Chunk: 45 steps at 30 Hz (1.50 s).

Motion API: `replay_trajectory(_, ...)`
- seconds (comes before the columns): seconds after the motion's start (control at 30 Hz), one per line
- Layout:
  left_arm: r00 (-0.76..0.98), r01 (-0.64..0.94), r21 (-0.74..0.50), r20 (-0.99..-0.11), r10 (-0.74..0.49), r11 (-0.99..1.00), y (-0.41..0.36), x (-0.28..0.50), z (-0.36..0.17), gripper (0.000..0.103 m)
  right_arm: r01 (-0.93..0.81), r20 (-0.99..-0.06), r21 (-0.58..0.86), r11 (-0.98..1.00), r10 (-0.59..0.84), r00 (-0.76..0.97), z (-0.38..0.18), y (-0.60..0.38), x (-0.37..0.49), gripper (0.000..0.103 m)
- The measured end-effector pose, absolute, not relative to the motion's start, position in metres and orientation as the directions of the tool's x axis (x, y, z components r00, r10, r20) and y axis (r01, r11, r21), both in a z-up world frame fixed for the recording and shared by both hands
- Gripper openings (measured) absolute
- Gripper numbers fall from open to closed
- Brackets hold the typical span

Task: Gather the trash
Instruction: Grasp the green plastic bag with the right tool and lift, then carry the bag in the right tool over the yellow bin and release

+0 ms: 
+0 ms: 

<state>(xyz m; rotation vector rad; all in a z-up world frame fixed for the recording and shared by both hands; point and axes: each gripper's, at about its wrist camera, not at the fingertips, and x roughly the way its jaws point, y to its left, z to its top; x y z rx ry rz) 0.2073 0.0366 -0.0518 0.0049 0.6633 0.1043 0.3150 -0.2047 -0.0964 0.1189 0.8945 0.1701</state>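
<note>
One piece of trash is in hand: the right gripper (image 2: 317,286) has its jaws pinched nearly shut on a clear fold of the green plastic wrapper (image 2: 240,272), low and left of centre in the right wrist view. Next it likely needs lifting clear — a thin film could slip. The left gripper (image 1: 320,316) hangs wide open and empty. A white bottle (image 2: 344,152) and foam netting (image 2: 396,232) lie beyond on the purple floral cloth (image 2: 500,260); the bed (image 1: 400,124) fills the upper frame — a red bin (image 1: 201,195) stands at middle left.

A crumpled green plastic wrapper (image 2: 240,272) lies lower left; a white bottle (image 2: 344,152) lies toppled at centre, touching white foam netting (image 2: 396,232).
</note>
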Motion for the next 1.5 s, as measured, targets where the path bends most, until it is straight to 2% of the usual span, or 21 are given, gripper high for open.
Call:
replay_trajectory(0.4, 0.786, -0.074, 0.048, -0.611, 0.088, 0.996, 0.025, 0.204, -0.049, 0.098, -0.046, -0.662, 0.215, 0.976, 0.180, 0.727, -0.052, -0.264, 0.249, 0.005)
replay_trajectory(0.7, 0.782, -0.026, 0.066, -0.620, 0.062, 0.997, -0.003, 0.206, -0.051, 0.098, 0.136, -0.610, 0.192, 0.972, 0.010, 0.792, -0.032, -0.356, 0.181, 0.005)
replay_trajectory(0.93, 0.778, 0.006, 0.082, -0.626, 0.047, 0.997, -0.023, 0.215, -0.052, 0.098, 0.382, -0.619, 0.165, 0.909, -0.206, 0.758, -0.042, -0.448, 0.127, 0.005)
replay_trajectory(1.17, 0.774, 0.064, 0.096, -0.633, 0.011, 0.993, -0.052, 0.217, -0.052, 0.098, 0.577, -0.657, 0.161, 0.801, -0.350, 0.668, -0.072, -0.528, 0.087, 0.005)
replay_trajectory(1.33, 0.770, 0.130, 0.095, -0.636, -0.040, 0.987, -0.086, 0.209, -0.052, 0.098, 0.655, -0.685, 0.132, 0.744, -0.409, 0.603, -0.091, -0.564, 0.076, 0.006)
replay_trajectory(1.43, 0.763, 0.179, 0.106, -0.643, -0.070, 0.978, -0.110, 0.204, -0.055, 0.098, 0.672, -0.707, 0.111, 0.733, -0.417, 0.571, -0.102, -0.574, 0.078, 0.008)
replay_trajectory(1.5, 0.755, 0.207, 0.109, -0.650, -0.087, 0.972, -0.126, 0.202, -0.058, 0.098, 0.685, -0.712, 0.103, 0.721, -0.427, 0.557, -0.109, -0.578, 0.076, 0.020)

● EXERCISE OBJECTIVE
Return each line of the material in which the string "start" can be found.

● YOUR RESPONSE
- seconds (comes before the columns): seconds after the motion's start (control at 30 Hz), one per line
- The measured end-effector pose, absolute, not relative to the motion's start, position in metres and orientation as the directions of the tool's x axis (x, y, z components r00, r10, r20) and y axis (r01, r11, r21), both in a z-up world frame fixed for the recording and shared by both hands

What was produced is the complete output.